Jejum intermitente pode prevenir obesidade

Fazer um jejum intermitente, ou seja, comer de forma irregular, descontinuada, pode ajudar a prevenir a obesidade e doenças associadas que ocorrem em boa parte da sociedade moderna, de acordo com uma análise feita por pesquisadores comandados por Mark P. Mattson, do Instituto Nacional do Envelhecimento, em Baltimore, nos EUA. Os pesquisadores revisaram estudos anteriores sobre jejum intermitente e concluíram que este padrão de alimentação pode ser mais saudável do que comer três refeições por dia ou comer quando dá vontade.
A obesidade, bem como condições como diabetes, doenças cardiovasculares, câncer e doença de Alzheimer, tornaram-se muito comuns na sociedade moderna. Para entender o porquê, Mattson e sua equipe estudaram o comportamento de mamíferos silvestres e dos primitivos seres-humanos caçadores-coletores. Eles descobriram que, ao contrário dos humanos modernos e os animais domésticos, os carnívoros selvagens matam e comem presas, no máximo, algumas vezes por semana. Os humanos caçadores-coletores comiam de forma intermitente, com base em quando eles podiam obter alimento.

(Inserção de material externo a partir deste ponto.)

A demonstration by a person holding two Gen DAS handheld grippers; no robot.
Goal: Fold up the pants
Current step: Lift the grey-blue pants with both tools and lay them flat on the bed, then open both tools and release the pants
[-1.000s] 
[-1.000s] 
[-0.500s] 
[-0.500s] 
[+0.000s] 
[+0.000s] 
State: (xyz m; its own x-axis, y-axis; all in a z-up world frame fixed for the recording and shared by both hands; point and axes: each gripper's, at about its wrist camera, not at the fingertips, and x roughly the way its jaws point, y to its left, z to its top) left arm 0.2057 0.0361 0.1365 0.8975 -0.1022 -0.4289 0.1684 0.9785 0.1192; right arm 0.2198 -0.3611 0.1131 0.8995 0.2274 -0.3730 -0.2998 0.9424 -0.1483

Enquanto a obesidade, doenças cardíacas e diabetes são raras entre os mamíferos silvestres e entre caçadores-coletores, são comuns em seres humanos modernos vivendo em sociedades industriais e estão se tornando cada vez mais comuns em animais de estimação. Os pesquisadores sugerem que os comportamentos que se desenvolveram após as revoluções agrícola e industrial provocaram mudanças em nossos corpos que afetaram nossa capacidade de metabolizar os alimentos.
De acordo com a equipe de Mattson, os mamíferos têm adaptações para sobreviver quando o alimento é escasso. Por exemplo, nosso fígado pode armazenar e liberar glicose para fornecer energia rápida. Podemos usar o tecido adiposo para armazenamento de energia a longo prazo.
Os nossos ritmos circadianos – ciclo biológico diário ligado a quantidade de luz – controlam, entre outras coisas, nossa digestão, afetam o fígado e os nossos tecidos adiposos. A mudança para o padrão de três refeições por dia, que ocorreu após a revolução agrícola, quando o alimento tornou-se disponível continuamente, perturbou nossos relógios circadianos. A revolução industrial e a invenção da iluminação artificial, que mudaram nossos ciclos de sono-vigília, ampliaram esta perturbação, tornando mais difícil para nós metabolizar os alimentos de forma eficiente. Trabalhadores do turno da noite, que possuem um risco particularmente elevado de desenvolver doenças metabólicas, ilustram este efeito.
Para comprovar que o jejum intermitente é mais saudável do que comer três vezes ao dia ou comer à vontade, a equipe analisou pesquisas em animais e seres humanos. Eles descobriram que, quando liberados para comer alimentos ricos em gordura, a qualquer momento, ratos se tornam obesos. No entanto, os ratos que comeram alimentos ricos em gordura, mas apenas à noite, não. Estudos sobre vermes, camundongos e macacos mostram uma associação entre a restrição alimentar intermitente e o aumento da expectativa de vida. Alguns modelos animais indicam que a alimentação intermitente pode prevenir ou mesmo reverter diabetes e câncer. Os pesquisadores descobriram que quando as pessoas mudam seus hábitos de comer três refeições por dia para um regime de jejum intermitente, podem experimentar alterações metabólicas positivas, incluindo o aumento da sensibilidade à insulina.